§ **Brief**:
Match the string "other" against each line below, and copy every line that matches.

§ **Data supplied**:
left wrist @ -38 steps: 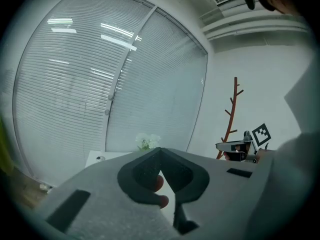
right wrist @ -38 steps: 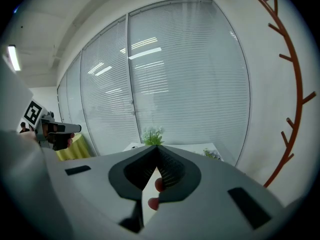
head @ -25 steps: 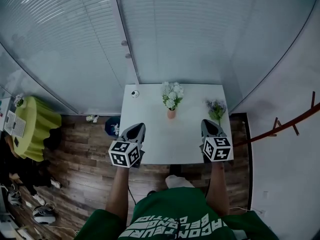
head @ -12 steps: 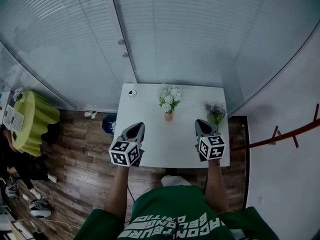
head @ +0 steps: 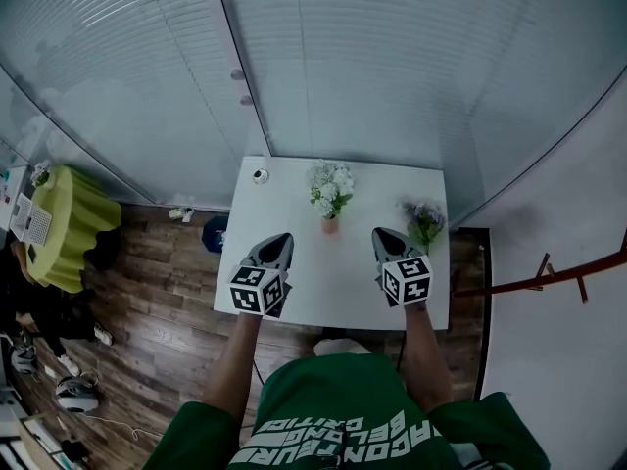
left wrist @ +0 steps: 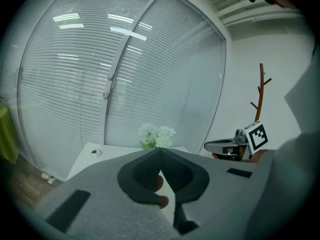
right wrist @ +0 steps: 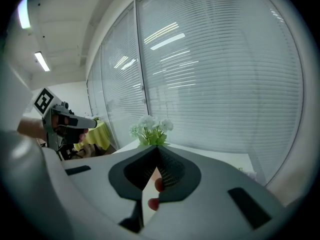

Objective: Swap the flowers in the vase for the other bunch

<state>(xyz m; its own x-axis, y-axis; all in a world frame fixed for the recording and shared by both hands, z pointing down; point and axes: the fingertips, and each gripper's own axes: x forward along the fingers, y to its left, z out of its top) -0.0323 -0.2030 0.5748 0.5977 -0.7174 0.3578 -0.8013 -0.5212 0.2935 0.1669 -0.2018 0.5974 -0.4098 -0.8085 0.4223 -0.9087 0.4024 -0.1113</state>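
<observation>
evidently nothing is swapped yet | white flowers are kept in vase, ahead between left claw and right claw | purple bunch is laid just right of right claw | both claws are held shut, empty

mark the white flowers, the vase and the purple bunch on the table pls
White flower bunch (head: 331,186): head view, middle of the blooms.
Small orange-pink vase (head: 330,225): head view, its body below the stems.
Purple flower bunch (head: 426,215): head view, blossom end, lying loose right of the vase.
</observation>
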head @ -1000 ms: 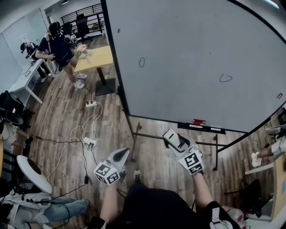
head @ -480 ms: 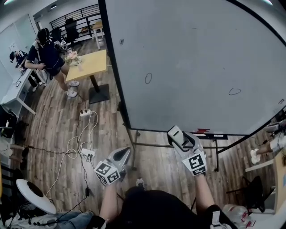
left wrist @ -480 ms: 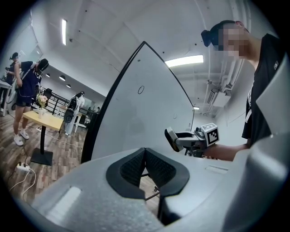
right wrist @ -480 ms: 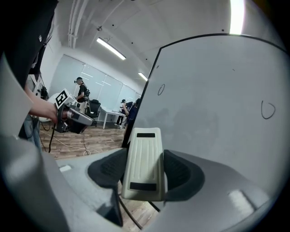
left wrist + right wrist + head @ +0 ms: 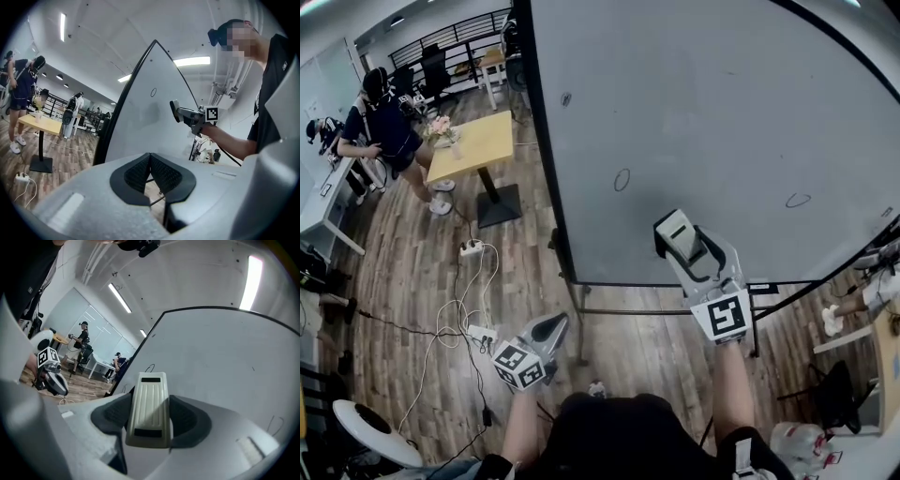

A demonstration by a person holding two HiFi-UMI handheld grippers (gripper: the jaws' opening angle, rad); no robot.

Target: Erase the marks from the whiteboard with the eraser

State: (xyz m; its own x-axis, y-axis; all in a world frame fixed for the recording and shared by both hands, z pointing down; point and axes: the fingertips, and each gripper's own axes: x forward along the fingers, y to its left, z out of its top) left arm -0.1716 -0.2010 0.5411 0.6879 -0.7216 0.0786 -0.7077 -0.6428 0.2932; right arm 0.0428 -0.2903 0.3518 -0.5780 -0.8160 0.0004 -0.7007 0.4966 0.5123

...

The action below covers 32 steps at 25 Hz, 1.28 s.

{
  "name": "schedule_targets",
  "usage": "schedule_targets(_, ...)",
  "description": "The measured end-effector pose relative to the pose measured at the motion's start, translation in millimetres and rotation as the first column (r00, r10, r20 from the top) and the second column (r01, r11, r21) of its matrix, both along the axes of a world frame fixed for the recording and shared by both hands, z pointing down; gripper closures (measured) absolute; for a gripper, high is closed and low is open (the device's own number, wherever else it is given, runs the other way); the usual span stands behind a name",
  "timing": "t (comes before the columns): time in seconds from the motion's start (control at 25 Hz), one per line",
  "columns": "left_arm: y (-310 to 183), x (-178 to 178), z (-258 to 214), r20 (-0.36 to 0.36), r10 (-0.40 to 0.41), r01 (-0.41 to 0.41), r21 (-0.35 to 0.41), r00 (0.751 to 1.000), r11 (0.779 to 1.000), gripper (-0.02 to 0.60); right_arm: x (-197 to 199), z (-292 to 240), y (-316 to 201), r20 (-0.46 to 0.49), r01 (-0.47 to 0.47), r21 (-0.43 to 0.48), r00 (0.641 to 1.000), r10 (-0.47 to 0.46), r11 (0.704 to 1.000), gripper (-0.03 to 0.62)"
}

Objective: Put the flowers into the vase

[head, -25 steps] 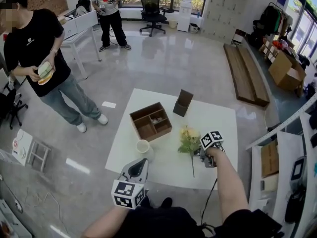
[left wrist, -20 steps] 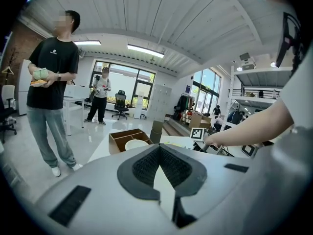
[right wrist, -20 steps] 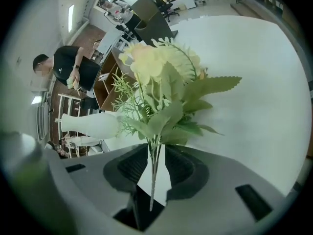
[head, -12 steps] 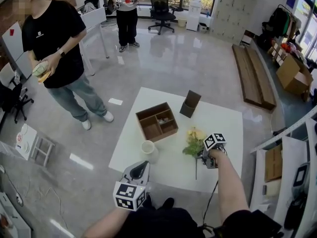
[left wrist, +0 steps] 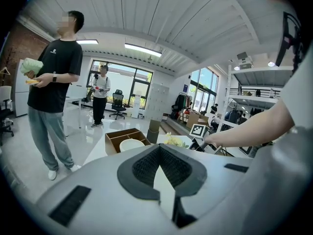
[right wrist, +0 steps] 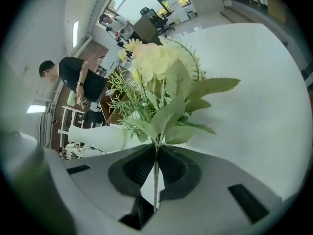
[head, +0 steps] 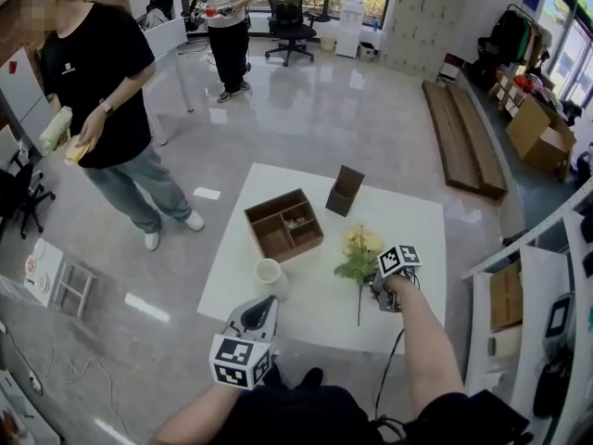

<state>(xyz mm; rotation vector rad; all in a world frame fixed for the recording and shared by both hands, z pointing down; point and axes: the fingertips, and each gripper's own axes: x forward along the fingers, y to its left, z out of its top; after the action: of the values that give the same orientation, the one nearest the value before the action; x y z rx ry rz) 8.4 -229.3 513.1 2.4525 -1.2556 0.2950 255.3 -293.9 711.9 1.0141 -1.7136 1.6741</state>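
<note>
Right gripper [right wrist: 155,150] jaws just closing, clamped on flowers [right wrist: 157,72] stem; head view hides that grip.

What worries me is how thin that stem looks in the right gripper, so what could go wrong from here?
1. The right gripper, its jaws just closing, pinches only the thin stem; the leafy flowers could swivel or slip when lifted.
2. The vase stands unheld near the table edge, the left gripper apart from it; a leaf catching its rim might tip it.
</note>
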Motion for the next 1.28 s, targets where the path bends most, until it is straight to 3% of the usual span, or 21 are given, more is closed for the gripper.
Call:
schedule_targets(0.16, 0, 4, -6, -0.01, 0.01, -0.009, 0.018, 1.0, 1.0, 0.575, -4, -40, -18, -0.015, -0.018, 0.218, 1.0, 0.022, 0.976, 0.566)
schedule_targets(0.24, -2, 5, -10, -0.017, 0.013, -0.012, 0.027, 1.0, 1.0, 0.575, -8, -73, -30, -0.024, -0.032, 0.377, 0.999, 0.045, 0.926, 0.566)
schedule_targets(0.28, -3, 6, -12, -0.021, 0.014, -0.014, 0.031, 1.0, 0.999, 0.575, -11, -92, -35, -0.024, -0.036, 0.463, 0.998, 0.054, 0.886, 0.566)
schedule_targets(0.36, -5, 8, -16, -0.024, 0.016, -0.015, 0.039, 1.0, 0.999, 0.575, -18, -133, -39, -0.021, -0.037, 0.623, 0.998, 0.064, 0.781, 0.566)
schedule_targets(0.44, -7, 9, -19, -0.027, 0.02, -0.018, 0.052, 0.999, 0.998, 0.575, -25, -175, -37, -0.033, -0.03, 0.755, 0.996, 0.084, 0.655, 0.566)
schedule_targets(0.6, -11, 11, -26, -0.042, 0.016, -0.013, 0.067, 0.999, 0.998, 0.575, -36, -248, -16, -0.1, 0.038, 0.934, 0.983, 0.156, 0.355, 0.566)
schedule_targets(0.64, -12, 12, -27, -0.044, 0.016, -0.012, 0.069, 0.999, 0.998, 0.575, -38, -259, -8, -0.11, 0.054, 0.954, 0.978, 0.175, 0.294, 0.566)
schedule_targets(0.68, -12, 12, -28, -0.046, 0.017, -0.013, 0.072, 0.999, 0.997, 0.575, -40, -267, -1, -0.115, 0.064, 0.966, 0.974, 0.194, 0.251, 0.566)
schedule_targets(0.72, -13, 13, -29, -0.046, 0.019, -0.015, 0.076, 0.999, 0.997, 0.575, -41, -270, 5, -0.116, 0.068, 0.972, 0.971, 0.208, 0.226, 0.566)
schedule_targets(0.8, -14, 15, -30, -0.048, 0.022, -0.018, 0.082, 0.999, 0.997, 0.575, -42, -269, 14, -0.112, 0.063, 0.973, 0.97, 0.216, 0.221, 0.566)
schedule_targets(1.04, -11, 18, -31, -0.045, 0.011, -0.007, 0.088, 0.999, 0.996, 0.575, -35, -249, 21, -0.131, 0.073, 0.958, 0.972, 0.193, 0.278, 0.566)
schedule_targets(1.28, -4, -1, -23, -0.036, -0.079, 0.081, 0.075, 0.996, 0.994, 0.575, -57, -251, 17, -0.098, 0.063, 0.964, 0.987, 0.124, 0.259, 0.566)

§ **Response area**:
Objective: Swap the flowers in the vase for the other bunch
  "description": "The measured end-effector pose relative to the pose measured at the motion's start, translation in millimetres and rotation as the first column (r00, r10, r20 from the top) and the second column (r01, r11, r21) of its matrix, both along the axes of a world frame fixed for the recording and shared by both hands, z pointing down; gripper closures (measured) absolute; for a gripper, high is closed and low is open (the device's own number, wherever else it is given, runs the other way); the usual span stands behind a name",

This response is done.